The Page Setup tab sets orientation, duplexing, and number of copies. It also allocates a margin for stapling along any edge. The Stamp/Background tab lets you mark each page with a notice, such as draft, or overprint a page with a background image or a watermark. Other tabs add color toning such as sepia or pink hues to pages, boost saturation of greens and blues to accentuate the foliage and the sky without affecting skin tones, and apply Canon's Image Optimizer settings to reduce artifacts in low-resolution images. Although noise reduction is better done in a digital camera or an image editor, Canon offers that feature, too, as a quick fix. Any of these settings can be saved as a profile for reuse.
The Maintenance tab has the customary nozzle-cleaning and printhead alignment functions, along with a useful bottom-plate-cleaning step that uses a piece of letter-size paper that's been folded and straightened out to wipe the printer clean prior to two-sided printing.

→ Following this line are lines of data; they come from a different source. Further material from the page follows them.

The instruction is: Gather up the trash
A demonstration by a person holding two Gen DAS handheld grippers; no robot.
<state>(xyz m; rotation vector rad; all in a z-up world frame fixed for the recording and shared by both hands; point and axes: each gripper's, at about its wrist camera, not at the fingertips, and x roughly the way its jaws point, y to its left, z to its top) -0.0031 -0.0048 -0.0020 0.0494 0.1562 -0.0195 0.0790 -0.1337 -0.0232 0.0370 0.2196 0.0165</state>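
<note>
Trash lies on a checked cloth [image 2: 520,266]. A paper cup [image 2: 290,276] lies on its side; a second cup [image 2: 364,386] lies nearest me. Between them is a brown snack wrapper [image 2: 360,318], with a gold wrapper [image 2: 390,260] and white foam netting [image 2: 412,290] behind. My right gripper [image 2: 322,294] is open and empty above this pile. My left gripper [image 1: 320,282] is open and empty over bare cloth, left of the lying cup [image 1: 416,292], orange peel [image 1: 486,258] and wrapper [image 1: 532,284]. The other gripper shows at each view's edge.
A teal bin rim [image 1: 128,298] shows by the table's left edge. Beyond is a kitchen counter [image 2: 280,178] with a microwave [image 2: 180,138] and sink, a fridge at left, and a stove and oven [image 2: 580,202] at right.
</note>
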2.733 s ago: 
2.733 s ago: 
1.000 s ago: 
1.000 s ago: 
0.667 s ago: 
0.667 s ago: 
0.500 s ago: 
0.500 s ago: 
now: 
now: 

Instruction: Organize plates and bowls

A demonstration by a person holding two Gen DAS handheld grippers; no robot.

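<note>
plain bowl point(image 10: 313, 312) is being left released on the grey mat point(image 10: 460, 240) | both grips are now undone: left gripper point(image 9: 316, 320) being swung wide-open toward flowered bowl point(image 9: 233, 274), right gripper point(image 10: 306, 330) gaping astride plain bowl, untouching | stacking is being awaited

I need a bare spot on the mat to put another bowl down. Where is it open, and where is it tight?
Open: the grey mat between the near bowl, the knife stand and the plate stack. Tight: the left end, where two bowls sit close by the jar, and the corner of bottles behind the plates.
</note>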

(Longer bars indicate better performance)
![]() | Photo speed | ![]() | Text speed |
The gamut produced by the Pixma iP5000's four-color ink set can't match those of real photo printers. However, its minuscule droplets produced excellent text--some of the best we've seen--and allowed the printer to render photos with far more detail and accuracy in the midtones than comparable four-color models do. Skin tones looked very good, color gradients showed no color banding, and small text--Roman down to 2 points and italic down to 2.5 points--was surprisingly well formed. We saw a full range of colors with good saturation, particularly in images that had been color-boosted in Photoshop.
We found that Canon's Web site had everything we needed, including downloadable drivers and manuals, a comprehensive set of FAQs that answered most questions, and an interactive step-by-step troubleshooting wizard. If all else fails and you don't want to wait in a telephone queue, Canon offers an e-mail address for sending questions to live tech-support representatives.